- _What is being asked_
Your reply is to be the lines below, exactly as written, with images omitted.
=== Section Start ===
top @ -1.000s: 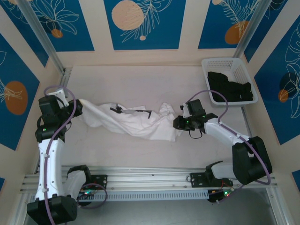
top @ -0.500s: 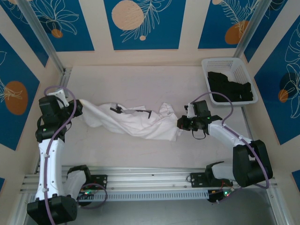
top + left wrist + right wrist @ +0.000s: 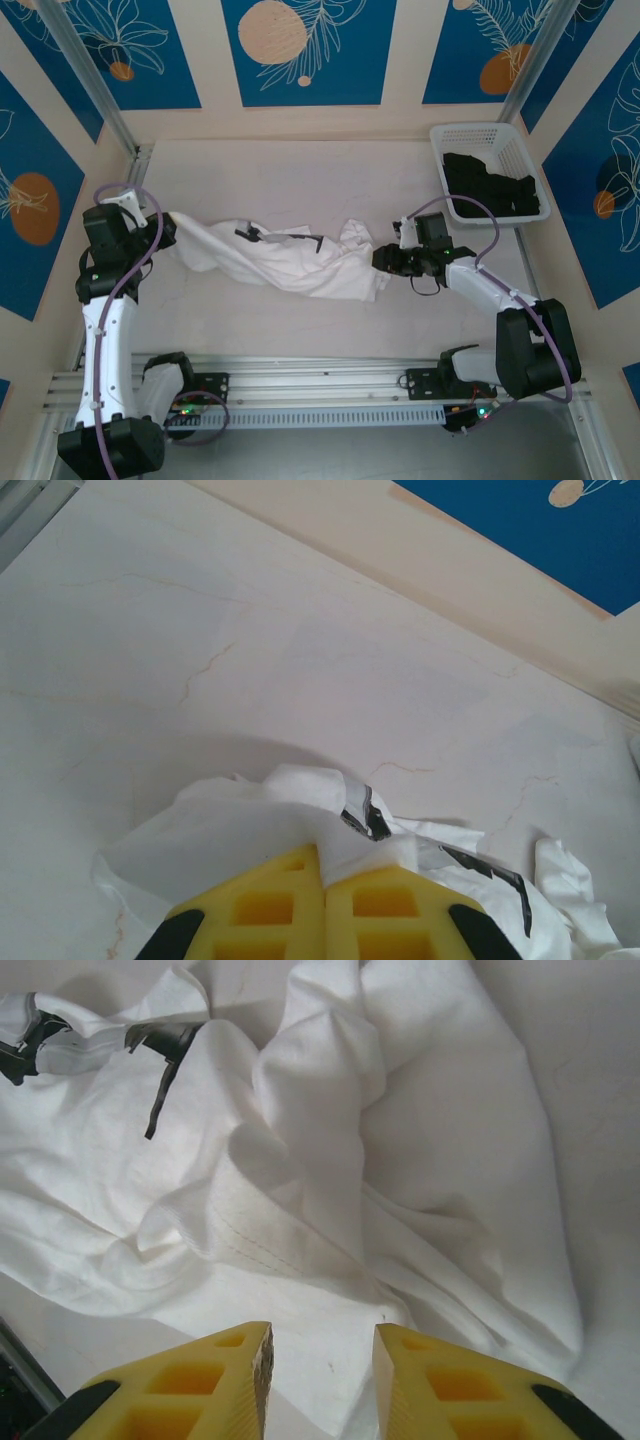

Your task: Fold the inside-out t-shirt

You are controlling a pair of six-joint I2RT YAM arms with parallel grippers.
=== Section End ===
- _Final answer_
top @ -1.000s: 
top @ -0.500s: 
top + left wrist + right wrist @ +0.000s: 

Your task: Fold the inside-out t-shirt

You are controlling a pair of six-joint I2RT YAM arms with parallel grippers.

The answer has nothing more to it.